- ABOUT THIS TASK
Would you reproduce exactly, and only, the lines starting at the one with "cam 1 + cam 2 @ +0" and ending at the last line of the data, with both included? Leave the pictures out.

- EXTRACTED RECORDS
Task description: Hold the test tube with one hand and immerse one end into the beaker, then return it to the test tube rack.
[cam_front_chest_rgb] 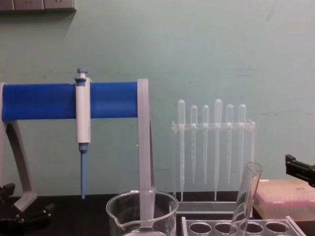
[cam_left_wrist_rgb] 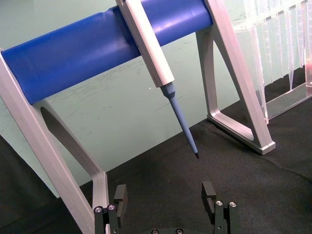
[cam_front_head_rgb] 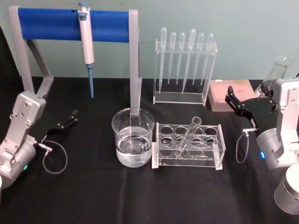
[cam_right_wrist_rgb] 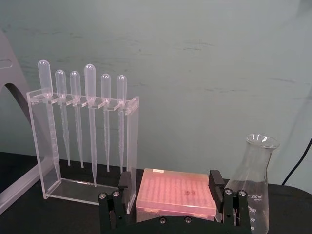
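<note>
The test tube [cam_front_head_rgb: 188,135] leans in a clear acrylic rack [cam_front_head_rgb: 219,149] at the table's middle, its open rim pointing up and to the right. In the chest view the test tube [cam_front_chest_rgb: 246,196] rises above the rack holes. Just left of the rack stands the beaker [cam_front_head_rgb: 133,140], partly filled with clear liquid; the chest view catches the rim of the beaker [cam_front_chest_rgb: 142,211]. My left gripper [cam_front_head_rgb: 71,118] rests low at the left, open and empty [cam_left_wrist_rgb: 165,195]. At the right, my right gripper [cam_front_head_rgb: 230,97] hovers open and empty [cam_right_wrist_rgb: 170,184], well behind the rack.
A blue-bar stand [cam_front_head_rgb: 70,23] with a hanging pipettor [cam_front_head_rgb: 86,42] fills the back left. A rack of plastic pipettes [cam_front_head_rgb: 184,70] stands at the back centre. A pink tip box [cam_front_head_rgb: 226,95] and a glass flask [cam_front_head_rgb: 280,65] sit at the back right.
</note>
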`<state>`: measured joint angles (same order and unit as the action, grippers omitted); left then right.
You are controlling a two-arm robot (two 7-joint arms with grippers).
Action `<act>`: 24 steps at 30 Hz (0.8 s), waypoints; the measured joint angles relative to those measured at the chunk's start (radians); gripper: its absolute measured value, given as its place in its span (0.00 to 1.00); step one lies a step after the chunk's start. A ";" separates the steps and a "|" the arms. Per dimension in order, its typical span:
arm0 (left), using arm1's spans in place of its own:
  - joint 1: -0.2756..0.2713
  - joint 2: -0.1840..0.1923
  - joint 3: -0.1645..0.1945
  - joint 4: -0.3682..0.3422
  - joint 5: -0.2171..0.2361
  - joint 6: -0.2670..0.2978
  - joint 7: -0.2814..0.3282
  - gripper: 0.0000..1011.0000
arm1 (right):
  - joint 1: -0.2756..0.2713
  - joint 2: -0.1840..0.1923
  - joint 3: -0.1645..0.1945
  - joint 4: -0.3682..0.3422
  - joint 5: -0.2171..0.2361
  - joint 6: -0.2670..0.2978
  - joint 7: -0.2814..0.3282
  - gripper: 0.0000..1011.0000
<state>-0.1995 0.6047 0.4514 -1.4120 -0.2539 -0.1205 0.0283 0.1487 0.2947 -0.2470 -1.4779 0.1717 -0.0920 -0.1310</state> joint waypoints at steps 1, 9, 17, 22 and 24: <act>0.000 0.000 0.000 0.000 0.000 0.000 0.000 0.99 | 0.000 0.000 0.000 0.000 0.000 0.000 0.000 0.99; 0.000 0.000 0.000 0.000 0.000 0.000 0.000 0.99 | 0.001 0.000 -0.001 0.000 0.000 0.000 -0.001 0.99; 0.000 0.000 0.000 0.000 0.000 0.000 0.000 0.99 | 0.001 0.000 -0.001 0.000 0.000 0.000 -0.002 0.99; 0.000 0.000 0.000 0.000 0.000 0.000 0.000 0.99 | 0.002 0.000 -0.001 0.000 0.001 0.000 -0.002 0.99; 0.000 0.000 0.000 0.000 0.000 0.000 0.000 0.99 | 0.002 0.000 -0.001 0.000 0.001 0.000 -0.002 0.99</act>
<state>-0.1995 0.6047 0.4514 -1.4120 -0.2539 -0.1205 0.0283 0.1503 0.2949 -0.2484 -1.4779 0.1722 -0.0918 -0.1334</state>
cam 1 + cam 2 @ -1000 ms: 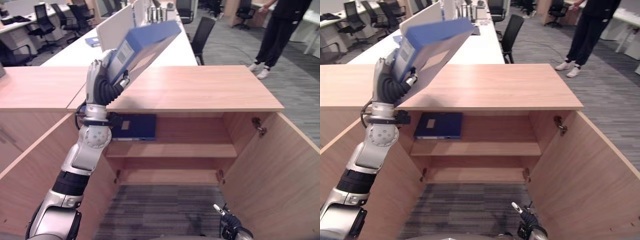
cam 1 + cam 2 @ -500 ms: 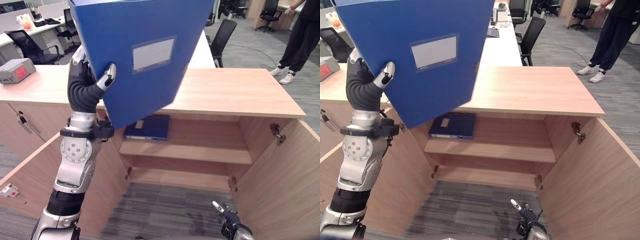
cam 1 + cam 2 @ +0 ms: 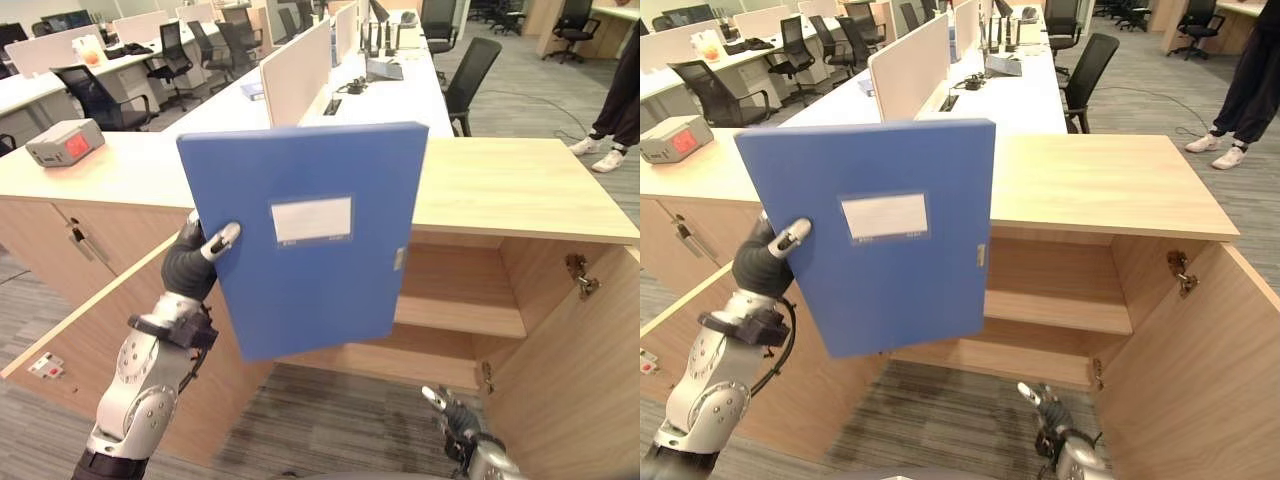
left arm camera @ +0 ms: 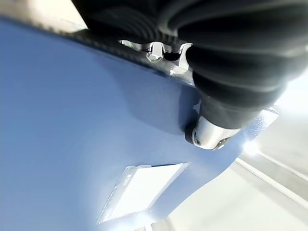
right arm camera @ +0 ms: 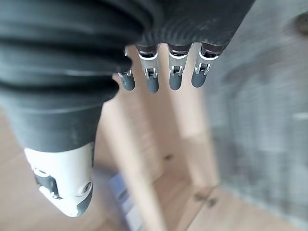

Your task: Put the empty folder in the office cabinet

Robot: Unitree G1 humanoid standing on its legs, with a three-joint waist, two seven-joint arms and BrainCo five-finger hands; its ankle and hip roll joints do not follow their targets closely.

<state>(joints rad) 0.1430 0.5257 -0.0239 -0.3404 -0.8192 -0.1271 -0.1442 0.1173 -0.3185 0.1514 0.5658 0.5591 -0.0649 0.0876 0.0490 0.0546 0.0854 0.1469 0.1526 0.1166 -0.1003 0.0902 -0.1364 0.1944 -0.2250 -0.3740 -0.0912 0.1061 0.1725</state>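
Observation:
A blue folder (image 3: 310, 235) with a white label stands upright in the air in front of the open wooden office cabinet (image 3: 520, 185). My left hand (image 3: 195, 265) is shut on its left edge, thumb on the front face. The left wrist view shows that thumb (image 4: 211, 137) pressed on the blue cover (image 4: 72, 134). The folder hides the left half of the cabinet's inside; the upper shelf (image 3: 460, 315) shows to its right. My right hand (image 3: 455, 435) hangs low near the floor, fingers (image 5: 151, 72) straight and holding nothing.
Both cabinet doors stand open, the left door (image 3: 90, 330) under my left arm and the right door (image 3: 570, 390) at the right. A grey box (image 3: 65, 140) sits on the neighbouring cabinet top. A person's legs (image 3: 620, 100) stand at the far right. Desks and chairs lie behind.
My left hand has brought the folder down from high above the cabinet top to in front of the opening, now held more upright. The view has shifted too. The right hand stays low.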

- TASK RESPONSE
cam 1 + cam 2 @ +0 ms: 
left arm camera @ +0 ms: 
right arm camera @ +0 ms: 

Your task: Put the empty folder in the office cabinet

Robot: Unitree G1 humanoid standing on its legs, with a three-joint waist, two seven-joint arms and BrainCo five-finger hands; its ankle and hip roll joints do not follow their targets closely.

<state>(joints rad) 0.1430 0.5257 -0.0239 -0.3404 -0.8192 -0.1271 -0.1442 0.1173 -0.3185 0.1514 0.5658 0.5591 -0.0649 0.0876 0.0490 0.0546 0.0854 0.1469 0.1526 0.1166 -0.1003 0.0902 -0.1364 0.1944 -0.2250 -0.3740 -0.0912 0.1061 0.1725</state>
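Observation:
A blue folder (image 3: 310, 235) with a white label stands upright in the air in front of the open wooden office cabinet (image 3: 520, 185). My left hand (image 3: 195, 265) is shut on its left edge, thumb on the front face. The left wrist view shows that thumb (image 4: 211, 137) pressed on the blue cover (image 4: 72, 134). The folder hides the left half of the cabinet's inside; the upper shelf (image 3: 460, 315) shows to its right. My right hand (image 3: 455, 435) hangs low near the floor, fingers (image 5: 151, 72) straight and holding nothing.
Both cabinet doors stand open, the left door (image 3: 90, 330) under my left arm and the right door (image 3: 570, 390) at the right. A grey box (image 3: 65, 140) sits on the neighbouring cabinet top. A person's legs (image 3: 620, 100) stand at the far right. Desks and chairs lie behind.
My left hand has brought the folder down from high above the cabinet top to in front of the opening, now held more upright. The view has shifted too. The right hand stays low.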

No more work remains in this exercise.